**Exercise**
Could you restate word for word only the lines below from the one holding "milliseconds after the" to the one holding "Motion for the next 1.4", inclusive, and leave out the pictures?

Segment Open

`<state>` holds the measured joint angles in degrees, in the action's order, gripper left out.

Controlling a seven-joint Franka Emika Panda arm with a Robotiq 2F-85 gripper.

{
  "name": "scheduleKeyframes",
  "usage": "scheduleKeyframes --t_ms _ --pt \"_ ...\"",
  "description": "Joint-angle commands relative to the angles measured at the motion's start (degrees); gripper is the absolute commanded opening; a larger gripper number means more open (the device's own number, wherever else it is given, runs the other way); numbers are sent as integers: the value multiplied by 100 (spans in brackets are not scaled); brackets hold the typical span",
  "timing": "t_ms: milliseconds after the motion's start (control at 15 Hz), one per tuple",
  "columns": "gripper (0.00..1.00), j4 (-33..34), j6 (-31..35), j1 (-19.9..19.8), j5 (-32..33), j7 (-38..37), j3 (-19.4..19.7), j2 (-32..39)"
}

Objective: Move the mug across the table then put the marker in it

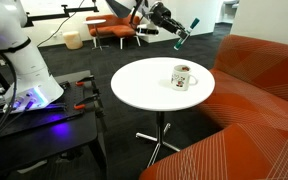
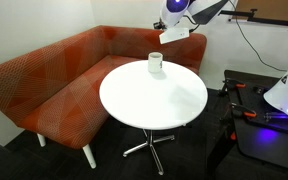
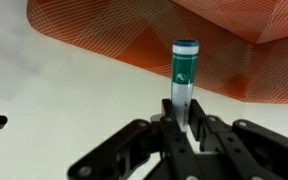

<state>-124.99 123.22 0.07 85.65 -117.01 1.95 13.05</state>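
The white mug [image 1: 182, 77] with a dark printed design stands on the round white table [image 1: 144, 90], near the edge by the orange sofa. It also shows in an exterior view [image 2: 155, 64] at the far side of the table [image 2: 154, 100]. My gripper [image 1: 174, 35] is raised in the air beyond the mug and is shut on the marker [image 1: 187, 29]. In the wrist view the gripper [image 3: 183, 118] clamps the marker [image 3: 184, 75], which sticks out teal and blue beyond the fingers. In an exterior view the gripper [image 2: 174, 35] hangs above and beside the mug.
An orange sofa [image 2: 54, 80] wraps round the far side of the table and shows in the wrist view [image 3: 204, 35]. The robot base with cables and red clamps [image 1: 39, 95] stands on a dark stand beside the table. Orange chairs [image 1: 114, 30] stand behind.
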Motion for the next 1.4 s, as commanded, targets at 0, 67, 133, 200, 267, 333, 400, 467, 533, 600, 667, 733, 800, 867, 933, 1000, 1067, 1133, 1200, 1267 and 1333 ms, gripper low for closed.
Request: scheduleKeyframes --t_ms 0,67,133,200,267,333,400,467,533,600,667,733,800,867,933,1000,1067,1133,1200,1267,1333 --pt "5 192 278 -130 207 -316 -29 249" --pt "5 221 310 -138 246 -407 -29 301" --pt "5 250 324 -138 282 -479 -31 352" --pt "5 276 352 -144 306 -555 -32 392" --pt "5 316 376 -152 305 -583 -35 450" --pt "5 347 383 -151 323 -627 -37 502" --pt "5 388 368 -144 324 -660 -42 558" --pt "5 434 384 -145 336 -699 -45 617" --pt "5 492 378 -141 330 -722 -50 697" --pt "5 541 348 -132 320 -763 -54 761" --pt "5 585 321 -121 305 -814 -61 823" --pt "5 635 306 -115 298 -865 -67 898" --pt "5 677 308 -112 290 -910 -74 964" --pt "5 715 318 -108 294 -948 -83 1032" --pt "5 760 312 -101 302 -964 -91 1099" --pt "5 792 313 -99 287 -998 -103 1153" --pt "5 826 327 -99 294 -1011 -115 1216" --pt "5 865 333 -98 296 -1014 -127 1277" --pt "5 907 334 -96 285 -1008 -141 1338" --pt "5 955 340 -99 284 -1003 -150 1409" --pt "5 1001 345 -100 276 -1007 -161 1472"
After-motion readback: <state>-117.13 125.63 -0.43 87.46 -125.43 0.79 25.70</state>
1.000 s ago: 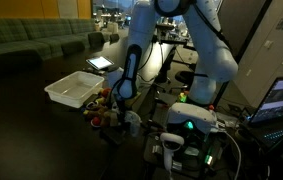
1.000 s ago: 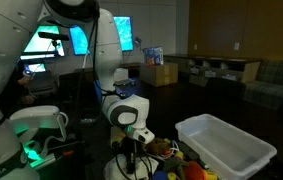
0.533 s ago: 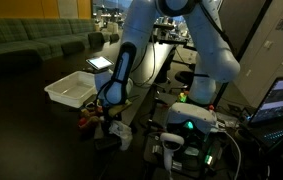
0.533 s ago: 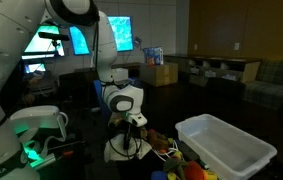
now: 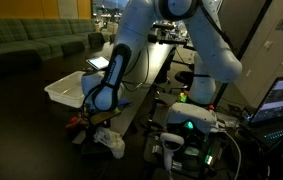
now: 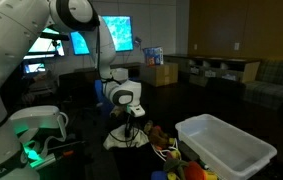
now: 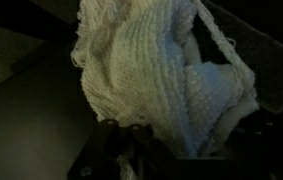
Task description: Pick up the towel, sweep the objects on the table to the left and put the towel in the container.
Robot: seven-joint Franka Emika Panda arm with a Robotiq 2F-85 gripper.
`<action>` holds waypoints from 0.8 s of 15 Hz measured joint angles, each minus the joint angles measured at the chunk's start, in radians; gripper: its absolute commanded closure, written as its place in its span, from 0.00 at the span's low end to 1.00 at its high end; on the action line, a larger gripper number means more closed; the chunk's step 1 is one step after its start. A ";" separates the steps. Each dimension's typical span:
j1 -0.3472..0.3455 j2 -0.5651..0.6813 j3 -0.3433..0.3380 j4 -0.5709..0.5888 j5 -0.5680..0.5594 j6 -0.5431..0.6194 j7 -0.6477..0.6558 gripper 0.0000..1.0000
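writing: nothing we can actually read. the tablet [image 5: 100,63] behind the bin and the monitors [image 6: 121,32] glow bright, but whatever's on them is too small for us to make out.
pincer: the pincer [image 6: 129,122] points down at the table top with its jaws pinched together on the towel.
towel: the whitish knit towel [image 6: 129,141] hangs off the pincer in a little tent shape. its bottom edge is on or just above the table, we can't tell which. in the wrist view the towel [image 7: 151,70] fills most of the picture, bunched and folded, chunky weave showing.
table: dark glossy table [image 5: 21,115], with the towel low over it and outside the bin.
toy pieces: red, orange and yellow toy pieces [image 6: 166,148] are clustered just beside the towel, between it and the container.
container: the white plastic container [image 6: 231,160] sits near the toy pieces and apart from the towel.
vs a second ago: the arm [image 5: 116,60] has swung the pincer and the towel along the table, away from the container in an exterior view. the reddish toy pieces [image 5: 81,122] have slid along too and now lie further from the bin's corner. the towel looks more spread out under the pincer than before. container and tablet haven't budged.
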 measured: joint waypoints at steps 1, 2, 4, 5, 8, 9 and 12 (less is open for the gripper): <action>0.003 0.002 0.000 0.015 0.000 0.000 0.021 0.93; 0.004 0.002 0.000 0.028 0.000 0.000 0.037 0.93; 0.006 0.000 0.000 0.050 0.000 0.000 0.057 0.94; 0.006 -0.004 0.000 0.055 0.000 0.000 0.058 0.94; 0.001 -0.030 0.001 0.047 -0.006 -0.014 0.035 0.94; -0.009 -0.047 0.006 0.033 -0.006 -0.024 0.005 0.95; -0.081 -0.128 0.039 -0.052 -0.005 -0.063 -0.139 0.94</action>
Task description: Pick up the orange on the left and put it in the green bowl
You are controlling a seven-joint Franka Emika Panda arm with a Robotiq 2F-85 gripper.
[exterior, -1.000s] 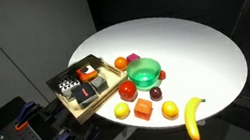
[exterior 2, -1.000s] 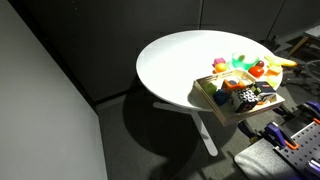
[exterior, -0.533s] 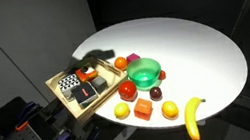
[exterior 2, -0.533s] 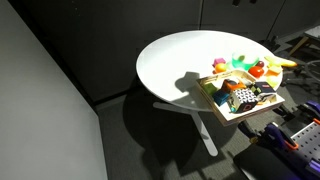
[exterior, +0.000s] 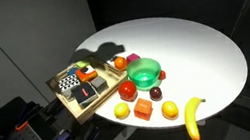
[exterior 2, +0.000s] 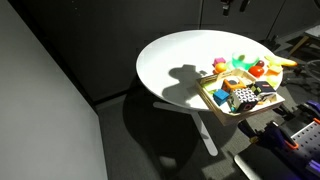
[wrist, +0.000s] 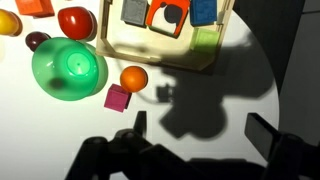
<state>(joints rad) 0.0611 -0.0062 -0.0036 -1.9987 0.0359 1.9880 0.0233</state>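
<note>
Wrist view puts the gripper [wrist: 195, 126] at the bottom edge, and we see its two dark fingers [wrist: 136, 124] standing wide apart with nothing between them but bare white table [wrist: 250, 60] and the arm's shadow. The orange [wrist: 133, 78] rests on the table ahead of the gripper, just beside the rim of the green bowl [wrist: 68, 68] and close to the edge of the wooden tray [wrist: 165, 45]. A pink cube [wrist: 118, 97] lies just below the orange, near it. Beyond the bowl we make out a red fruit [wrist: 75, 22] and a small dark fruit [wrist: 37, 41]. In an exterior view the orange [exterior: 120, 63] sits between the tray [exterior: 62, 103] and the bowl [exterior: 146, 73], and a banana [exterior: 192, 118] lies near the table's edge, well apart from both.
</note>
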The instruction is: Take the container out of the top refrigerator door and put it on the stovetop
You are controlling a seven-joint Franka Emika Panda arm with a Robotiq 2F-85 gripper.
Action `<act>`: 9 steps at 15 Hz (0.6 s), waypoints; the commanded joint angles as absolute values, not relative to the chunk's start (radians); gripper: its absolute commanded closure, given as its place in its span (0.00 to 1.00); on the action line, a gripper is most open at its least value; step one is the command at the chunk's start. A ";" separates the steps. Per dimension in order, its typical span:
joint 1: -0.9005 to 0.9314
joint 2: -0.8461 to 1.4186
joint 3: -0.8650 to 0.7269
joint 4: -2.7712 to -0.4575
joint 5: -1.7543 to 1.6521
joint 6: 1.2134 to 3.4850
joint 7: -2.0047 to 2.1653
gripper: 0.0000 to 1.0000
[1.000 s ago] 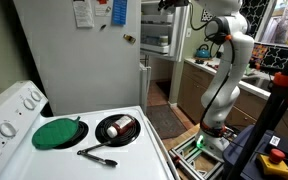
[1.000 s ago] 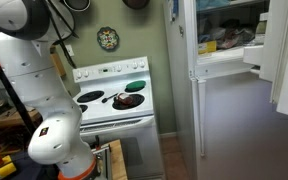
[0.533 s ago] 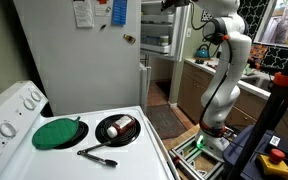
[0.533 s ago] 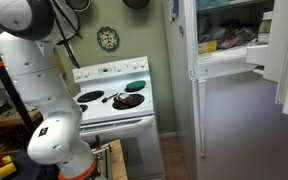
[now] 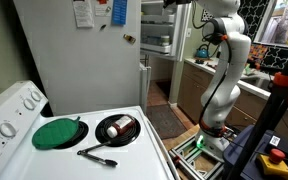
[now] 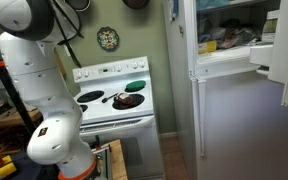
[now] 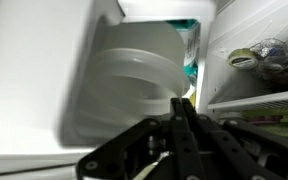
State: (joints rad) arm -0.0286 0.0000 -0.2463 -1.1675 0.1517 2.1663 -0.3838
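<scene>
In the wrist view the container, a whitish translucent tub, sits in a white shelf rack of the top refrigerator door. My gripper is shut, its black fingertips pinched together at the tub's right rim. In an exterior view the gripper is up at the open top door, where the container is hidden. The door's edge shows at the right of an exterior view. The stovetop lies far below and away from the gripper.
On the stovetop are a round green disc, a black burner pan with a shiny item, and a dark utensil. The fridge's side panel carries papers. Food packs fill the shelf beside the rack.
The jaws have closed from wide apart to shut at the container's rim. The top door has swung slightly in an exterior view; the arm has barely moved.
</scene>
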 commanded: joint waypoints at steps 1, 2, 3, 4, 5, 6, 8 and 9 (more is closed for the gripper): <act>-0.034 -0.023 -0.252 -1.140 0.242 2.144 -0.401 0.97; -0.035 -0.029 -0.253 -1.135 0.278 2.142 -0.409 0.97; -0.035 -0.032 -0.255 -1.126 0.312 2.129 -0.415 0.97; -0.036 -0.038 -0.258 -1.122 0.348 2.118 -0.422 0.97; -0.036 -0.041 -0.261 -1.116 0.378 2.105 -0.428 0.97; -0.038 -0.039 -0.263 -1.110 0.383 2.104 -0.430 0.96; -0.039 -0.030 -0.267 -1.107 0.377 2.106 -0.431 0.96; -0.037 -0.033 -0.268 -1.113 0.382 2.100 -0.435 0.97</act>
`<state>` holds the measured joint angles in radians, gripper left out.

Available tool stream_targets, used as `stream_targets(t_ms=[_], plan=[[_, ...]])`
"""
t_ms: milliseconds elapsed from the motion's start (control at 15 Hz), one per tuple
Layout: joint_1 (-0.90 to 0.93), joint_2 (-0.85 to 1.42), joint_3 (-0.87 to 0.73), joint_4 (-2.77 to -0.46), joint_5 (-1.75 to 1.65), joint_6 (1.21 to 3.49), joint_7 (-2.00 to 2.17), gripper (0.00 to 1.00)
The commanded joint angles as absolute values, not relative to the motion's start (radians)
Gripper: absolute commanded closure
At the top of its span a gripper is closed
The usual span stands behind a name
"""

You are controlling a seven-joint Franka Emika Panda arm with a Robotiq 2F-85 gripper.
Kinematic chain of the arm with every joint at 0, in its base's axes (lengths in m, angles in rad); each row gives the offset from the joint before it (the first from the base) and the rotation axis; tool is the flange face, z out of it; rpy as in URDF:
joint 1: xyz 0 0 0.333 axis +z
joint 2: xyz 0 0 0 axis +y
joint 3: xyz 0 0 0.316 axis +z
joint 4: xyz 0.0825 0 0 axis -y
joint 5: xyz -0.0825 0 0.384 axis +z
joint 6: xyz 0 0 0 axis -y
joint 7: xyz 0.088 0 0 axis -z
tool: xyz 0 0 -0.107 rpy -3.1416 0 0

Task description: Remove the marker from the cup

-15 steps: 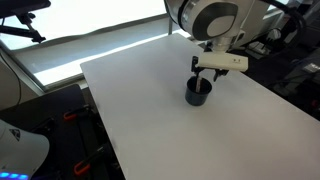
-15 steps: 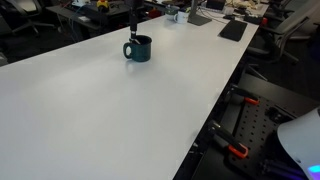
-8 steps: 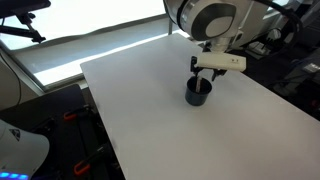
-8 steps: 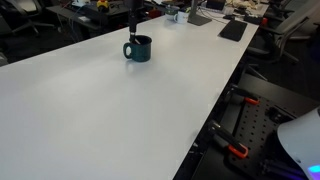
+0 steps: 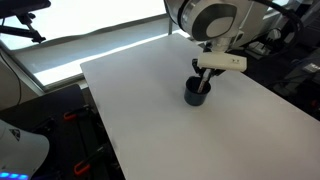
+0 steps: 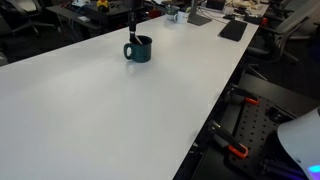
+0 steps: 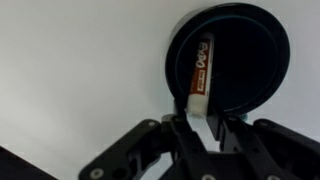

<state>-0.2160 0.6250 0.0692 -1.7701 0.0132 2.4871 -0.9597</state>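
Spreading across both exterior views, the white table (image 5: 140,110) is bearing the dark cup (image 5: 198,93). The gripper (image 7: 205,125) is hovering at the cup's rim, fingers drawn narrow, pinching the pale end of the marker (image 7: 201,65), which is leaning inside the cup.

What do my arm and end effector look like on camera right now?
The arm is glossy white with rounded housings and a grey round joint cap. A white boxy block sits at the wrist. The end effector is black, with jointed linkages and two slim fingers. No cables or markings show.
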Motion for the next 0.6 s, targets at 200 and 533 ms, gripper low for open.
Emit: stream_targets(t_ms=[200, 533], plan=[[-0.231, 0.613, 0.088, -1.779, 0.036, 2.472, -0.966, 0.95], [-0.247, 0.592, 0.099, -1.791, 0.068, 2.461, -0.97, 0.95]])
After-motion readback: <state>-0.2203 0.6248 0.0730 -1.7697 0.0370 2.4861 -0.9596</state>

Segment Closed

**Solution to the exercise**
  "timing": "t_ms: milliseconds after the motion's start (control at 15 Hz), one per tuple",
  "columns": "gripper (0.00..1.00), j4 (-33..34), j6 (-31..35), j1 (-19.9..19.8), j5 (-32..33), j7 (-38..37), j3 (-19.4..19.7), j2 (-32..39)"
}

Objective: Move the mug across the table then put the marker in it


<state>-124.99 123.22 0.07 85.65 -117.01 1.95 13.05</state>
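The white mug [image 1: 182, 77] with a dark printed design stands on the round white table [image 1: 144, 90], near the edge by the orange sofa. It also shows in an exterior view [image 2: 155, 64] at the far side of the table [image 2: 154, 100]. My gripper [image 1: 174, 35] is raised in the air beyond the mug and is shut on the marker [image 1: 187, 29]. In the wrist view the gripper [image 3: 183, 118] clamps the marker [image 3: 184, 75], which sticks out teal and blue beyond the fingers. In an exterior view the gripper [image 2: 174, 35] hangs above and beside the mug.
An orange sofa [image 2: 54, 80] wraps round the far side of the table and shows in the wrist view [image 3: 204, 35]. The robot base with cables and red clamps [image 1: 39, 95] stands on a dark stand beside the table. Orange chairs [image 1: 114, 30] stand behind.
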Motion for the next 1.4 s, as commanded, targets at 0, 67, 133, 200, 267, 333, 400, 467, 533, 600, 667, 733, 800, 867, 933, 1000, 1067, 1133, 1200, 1267 and 1333 ms, gripper low for closed.

This exercise has nothing further to it.